**DATA PROVIDED:**
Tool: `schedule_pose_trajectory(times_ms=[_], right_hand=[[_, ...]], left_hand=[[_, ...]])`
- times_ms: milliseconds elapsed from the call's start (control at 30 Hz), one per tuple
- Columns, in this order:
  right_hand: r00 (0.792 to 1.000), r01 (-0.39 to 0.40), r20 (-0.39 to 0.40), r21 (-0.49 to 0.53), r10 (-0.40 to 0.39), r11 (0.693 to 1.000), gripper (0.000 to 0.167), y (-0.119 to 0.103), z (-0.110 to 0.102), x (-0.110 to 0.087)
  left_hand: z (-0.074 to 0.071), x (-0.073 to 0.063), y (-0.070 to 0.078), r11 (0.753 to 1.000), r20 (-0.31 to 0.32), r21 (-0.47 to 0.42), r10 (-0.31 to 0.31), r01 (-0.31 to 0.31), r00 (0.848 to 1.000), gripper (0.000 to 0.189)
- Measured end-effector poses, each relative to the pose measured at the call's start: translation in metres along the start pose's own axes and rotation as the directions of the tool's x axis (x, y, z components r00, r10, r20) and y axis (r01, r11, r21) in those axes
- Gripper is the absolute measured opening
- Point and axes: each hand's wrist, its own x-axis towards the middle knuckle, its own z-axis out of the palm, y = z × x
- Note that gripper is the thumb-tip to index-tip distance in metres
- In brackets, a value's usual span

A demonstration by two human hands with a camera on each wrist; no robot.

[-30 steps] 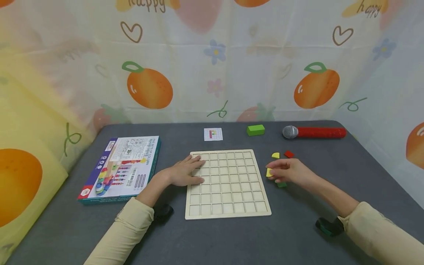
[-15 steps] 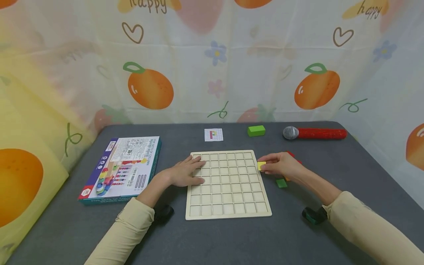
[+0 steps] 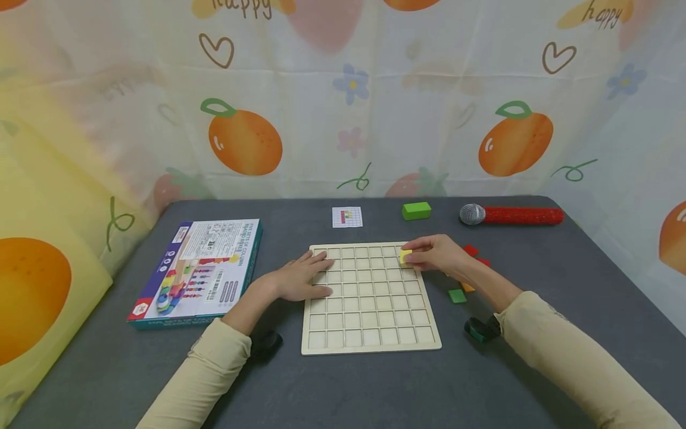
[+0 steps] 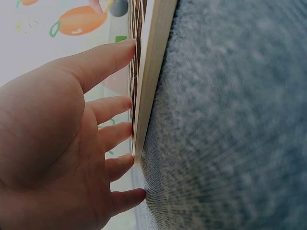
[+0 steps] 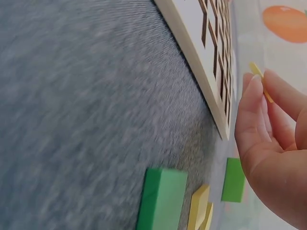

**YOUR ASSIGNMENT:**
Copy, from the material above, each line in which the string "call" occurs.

**TASK SOLUTION:**
- times_ms: milliseconds elapsed from the call's start (control at 30 Hz), one per tuple
- Measured end-effector poses, each relative to the pose measured at the call's start: translation in metres along the start pose's own axes and rotation as the directions of the tool's x axis (x, y, z components r00, r10, r20) and y axis (r01, r11, r21) in those axes

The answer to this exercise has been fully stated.